▶ **WORK REQUEST**: The response must consist of every line of the listing, reproduced verbatim.

===== SOURCE MATERIAL =====

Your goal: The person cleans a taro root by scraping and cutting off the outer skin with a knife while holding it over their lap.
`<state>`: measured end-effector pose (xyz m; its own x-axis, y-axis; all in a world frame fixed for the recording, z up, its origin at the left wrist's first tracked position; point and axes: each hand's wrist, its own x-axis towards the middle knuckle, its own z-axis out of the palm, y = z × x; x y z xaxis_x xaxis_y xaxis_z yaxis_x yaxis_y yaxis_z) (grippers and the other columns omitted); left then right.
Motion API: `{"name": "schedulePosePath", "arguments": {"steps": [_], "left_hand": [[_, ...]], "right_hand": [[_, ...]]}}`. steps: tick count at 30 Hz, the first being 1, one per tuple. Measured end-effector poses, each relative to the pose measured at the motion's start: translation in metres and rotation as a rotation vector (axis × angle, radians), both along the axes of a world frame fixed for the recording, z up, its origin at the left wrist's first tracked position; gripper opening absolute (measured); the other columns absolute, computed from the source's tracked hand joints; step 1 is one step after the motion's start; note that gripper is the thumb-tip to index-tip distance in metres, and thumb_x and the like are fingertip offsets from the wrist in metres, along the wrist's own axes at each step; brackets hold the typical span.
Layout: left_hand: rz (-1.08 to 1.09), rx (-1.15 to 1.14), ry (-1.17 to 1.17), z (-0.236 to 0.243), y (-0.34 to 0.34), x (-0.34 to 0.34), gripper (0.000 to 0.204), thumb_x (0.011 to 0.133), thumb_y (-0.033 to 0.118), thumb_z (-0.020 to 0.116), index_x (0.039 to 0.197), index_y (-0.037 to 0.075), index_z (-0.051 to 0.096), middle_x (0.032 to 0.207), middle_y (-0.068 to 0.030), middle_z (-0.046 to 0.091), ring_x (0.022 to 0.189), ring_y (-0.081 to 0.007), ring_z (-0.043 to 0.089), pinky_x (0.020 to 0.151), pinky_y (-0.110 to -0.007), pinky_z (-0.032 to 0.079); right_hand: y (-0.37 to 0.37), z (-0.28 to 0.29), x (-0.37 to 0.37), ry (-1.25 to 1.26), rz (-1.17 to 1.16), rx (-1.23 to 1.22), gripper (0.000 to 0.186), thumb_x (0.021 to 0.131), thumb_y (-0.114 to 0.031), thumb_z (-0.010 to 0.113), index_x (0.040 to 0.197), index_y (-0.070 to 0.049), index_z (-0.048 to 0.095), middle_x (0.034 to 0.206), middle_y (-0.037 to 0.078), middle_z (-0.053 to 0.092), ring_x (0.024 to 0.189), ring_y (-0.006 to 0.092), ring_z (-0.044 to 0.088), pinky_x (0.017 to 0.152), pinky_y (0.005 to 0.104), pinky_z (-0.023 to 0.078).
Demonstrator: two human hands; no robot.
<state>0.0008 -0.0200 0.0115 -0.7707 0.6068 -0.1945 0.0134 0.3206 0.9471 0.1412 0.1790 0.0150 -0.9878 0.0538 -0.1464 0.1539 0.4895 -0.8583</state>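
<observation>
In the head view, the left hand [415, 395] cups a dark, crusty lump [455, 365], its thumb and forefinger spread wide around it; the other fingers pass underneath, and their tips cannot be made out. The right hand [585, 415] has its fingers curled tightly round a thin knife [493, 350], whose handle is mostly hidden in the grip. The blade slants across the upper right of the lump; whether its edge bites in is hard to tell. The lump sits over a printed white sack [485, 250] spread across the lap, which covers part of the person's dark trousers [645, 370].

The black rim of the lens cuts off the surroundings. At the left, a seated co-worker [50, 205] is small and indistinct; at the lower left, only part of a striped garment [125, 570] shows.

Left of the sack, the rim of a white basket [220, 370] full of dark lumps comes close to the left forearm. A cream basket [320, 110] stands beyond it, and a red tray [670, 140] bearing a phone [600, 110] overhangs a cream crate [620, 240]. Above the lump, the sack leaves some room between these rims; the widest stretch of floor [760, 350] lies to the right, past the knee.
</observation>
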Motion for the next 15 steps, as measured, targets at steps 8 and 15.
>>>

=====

▶ **RESULT**:
Your goal: The person cleans a taro root by scraping and cutting off the outer skin with a knife while holding it over their lap.
`<state>`: measured end-effector pose (xyz m; its own x-axis, y-axis; all in a world frame fixed for the recording, z up, its origin at the left wrist's first tracked position; point and axes: each hand's wrist, its own x-axis towards the middle knuckle, its own z-axis out of the palm, y = z × x; x y z xaxis_x xaxis_y xaxis_z yaxis_x yaxis_y yaxis_z) (grippers and the other columns omitted); left then right.
Motion API: `{"name": "schedulePosePath", "arguments": {"steps": [_], "left_hand": [[_, ...]], "right_hand": [[_, ...]]}}`. steps: tick count at 30 Hz, the first being 1, one per tuple. Measured end-effector poses, each relative to the pose measured at the motion's start: translation in metres and rotation as a rotation vector (axis × angle, radians), both along the axes of a world frame fixed for the recording, z up, its origin at the left wrist's first tracked position; gripper opening absolute (measured); the other columns absolute, computed from the source's tracked hand joints; step 1 is one step after the motion's start; note that gripper is the thumb-tip to index-tip distance in metres, and thumb_x and the like are fingertip offsets from the wrist in metres, along the wrist's own axes at each step; brackets hold the typical span.
Layout: left_hand: rz (-1.08 to 1.09), rx (-1.15 to 1.14), ry (-1.17 to 1.17), z (-0.236 to 0.243), y (-0.34 to 0.34), x (-0.34 to 0.34), gripper (0.000 to 0.204), thumb_x (0.011 to 0.133), thumb_y (-0.033 to 0.118), thumb_z (-0.020 to 0.116), index_x (0.039 to 0.197), index_y (-0.037 to 0.075), index_z (-0.051 to 0.096), middle_x (0.032 to 0.207), middle_y (-0.068 to 0.030), middle_z (-0.046 to 0.091), ring_x (0.022 to 0.189), ring_y (-0.081 to 0.007), ring_z (-0.043 to 0.089), pinky_x (0.020 to 0.151), pinky_y (-0.110 to -0.007), pinky_z (-0.032 to 0.079); right_hand: y (-0.37 to 0.37), z (-0.28 to 0.29), x (-0.37 to 0.37), ry (-1.25 to 1.26), rz (-1.17 to 1.16), rx (-1.23 to 1.22), gripper (0.000 to 0.186), thumb_x (0.021 to 0.131), thumb_y (-0.114 to 0.031), thumb_z (-0.010 to 0.113), index_x (0.040 to 0.197), index_y (-0.070 to 0.049), index_z (-0.048 to 0.095), middle_x (0.034 to 0.206), middle_y (-0.037 to 0.078), middle_z (-0.053 to 0.092), ring_x (0.024 to 0.189), ring_y (-0.006 to 0.092), ring_z (-0.044 to 0.088), pinky_x (0.017 to 0.152), pinky_y (0.005 to 0.104), pinky_z (-0.023 to 0.078).
Demonstrator: two human hands; no robot.
<state>0.0008 -0.0200 0.0115 -0.7707 0.6068 -0.1945 0.0134 0.3206 0.9471 0.1412 0.1790 0.0150 -0.9878 0.0538 -0.1464 0.1539 0.4895 -0.8583</state>
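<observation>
In the head view, the left hand [415, 395] cups a dark, crusty lump [455, 365], its thumb and forefinger spread wide around it; the other fingers pass underneath, and their tips cannot be made out. The right hand [585, 415] has its fingers curled tightly round a thin knife [493, 350], whose handle is mostly hidden in the grip. The blade slants across the upper right of the lump; whether its edge bites in is hard to tell. The lump sits over a printed white sack [485, 250] spread across the lap, which covers part of the person's dark trousers [645, 370].

The black rim of the lens cuts off the surroundings. At the left, a seated co-worker [50, 205] is small and indistinct; at the lower left, only part of a striped garment [125, 570] shows.

Left of the sack, the rim of a white basket [220, 370] full of dark lumps comes close to the left forearm. A cream basket [320, 110] stands beyond it, and a red tray [670, 140] bearing a phone [600, 110] overhangs a cream crate [620, 240]. Above the lump, the sack leaves some room between these rims; the widest stretch of floor [760, 350] lies to the right, past the knee.
</observation>
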Motion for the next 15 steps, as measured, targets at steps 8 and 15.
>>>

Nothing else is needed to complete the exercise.